15 de abril de 2015

Como impor limites respeitando o filho

"Como educar um filho respeitando-o e, ao mesmo tempo, colocando os necessários limites que a vida impõe? Essas duas coisas não são incompatíveis?" Essa pergunta, de uma leitora assídua desta coluna, chegou em forma de desafio e/ou desabafo.
A queixa dessa mãe tem sua razão: o fato é que a palavra limite, que tanto frequenta as conversas sobre educação ultimamente, tem tido pouco uso e muito abuso, e isso resulta mais em confusões do que em conclusões.
Ora, nada é mais fácil e simples do que dizer que é preciso colocar limites para os filhos, para os alunos. Será que alguém tem dúvidas a esse respeito? Creio que não. Os pais podem divergir em relação à rigidez de certos limites ou à fase em que eles devem ser colocados, por exemplo, mas impor limites é prática comum a todos os que têm filhos e os educam.
O nosso problema é outro: saber como colocar limites de modo consequente, sem se tornar autoritário. Em tempos ditos democráticos, são muitos os que se preocupam em evitar um tipo de educação que não respeite e não reconheça a criança. Pois é justamente essa a questão que nossa leitora coloca em discussão. Mas, logo de cara, é bom ressaltar que só se sente à vontade para exercer esse papel -nem um pouco agradável, por sinal- de estabelecer limites aos filhos -ou aos alunos- quem assume sua responsabilidade de educador.

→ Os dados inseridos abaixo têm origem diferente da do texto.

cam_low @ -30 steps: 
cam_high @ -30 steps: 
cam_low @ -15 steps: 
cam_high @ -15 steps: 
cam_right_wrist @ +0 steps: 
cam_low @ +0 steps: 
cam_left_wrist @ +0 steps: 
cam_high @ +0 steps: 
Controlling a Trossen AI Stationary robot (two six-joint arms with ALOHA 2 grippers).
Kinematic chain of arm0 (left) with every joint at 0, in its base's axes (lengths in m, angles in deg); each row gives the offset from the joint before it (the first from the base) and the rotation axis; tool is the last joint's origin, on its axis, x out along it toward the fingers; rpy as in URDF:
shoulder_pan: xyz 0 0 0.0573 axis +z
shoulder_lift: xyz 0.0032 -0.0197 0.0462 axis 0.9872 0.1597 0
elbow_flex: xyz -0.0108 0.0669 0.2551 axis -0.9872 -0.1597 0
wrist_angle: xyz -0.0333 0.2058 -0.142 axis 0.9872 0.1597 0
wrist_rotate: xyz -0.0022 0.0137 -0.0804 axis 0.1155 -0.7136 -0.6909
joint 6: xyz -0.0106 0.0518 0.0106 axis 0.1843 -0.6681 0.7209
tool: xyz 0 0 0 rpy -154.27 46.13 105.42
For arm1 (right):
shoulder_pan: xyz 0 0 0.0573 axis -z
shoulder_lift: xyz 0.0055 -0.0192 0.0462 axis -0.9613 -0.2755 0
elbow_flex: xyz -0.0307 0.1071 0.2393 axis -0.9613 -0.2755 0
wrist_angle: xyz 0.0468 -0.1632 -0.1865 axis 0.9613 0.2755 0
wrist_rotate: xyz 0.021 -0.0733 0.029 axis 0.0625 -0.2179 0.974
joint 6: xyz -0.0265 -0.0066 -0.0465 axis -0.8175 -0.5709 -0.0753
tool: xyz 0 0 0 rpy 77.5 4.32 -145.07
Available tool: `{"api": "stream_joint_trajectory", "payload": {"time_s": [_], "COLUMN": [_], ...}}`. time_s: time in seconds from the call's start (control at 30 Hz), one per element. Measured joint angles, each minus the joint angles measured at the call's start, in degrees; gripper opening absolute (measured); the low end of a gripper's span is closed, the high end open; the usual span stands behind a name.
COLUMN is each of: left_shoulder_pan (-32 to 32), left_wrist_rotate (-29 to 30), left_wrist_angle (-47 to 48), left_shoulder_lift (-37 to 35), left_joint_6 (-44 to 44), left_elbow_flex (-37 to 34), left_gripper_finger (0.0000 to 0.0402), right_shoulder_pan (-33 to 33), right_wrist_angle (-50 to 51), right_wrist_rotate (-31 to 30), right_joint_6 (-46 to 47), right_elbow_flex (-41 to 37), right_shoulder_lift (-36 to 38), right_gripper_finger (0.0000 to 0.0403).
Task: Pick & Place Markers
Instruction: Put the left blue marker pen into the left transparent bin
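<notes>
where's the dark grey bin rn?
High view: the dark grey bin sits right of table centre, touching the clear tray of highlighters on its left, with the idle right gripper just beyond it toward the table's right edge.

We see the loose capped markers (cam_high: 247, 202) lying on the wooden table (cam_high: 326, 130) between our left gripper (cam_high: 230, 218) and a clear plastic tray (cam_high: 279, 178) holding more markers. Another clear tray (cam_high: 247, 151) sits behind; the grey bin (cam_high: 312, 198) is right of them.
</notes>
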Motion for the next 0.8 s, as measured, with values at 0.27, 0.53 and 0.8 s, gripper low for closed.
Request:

Que tipo de limite é preciso colocar à criança? Em primeiro lugar, aquele que impede que ela tenha acesso a algo que a prejudica. O que acontece se os pais deixam o filho, entre os dois e cinco anos mais ou menos, subir sozinho uma escada perigosa ou se permitem que esse filho escolha ele mesmo a hora de ir dormir? E que consequências pode provocar o fato de permitir que o filho, no início da adolescência, decida sozinho onde, quando e até que horas pode se divertir com os amigos?
Vamos convir: esses riscos não são proporcionais às idades citadas nos exemplos! Uma criança pequena não vai dar conta de se equilibrar caso resolva experimentar subir a escada. Um adolescente não vai, do mesmo modo, conseguir equilibrar sua voracidade na busca de contato e diversão. Então alguém tem de fazer esse papel enquanto eles não estão prontos para assumir tais responsabilidades. Com base nesses exemplos, podemos concluir que boa parte das proibições que são colocadas aos filhos e alunos são mera proteção a eles.
E a outra parte? Bem, um outro tipo de limite que as crianças recebem é o que se refere aos relacionamentos. Assim que a criança começa a perceber a existência dos outros, ela busca companhia, parceria, convivência. Fazer amizades, conviver no mesmo espaço, compartilhar brincadeiras, por exemplo, são atividades que supõem limites. Afinal, "a liberdade de um termina quando começa a do outro". Não é assim o velho ditado? Para organizar os contatos humanos, existem as regras de convivência. Regras, portanto limites.
Esses dois tipos de limite que a vida impõe podem e devem ser colocados na educação dos filhos -e significam respeito. Respeito ao potencial da criança, à sua etapa de desenvolvimento, ao seu futuro, à sua condição humana.
Desrespeito é levar o filho a acatar as regras pelas regras, e não pelo sentido que elas têm. Desrespeito é responsabilizar a criança por mais que aquilo com que ela pode arcar; desrespeito é não assumir a tarefa de educar.
Colocar limites e respeitar a criança não são coisas incompatíveis. Mas conseguir o equilíbrio entre esses dois elementos é sempre tarefa delicada. Insistir em um limite já superado pelo filho pode ser desrespeito, tanto quanto desistir de manter outro ainda necessário. E, por falar em respeito, como é que anda a dobradinha direito e dever? Esse é um bom papo para a próxima semana, por sinal.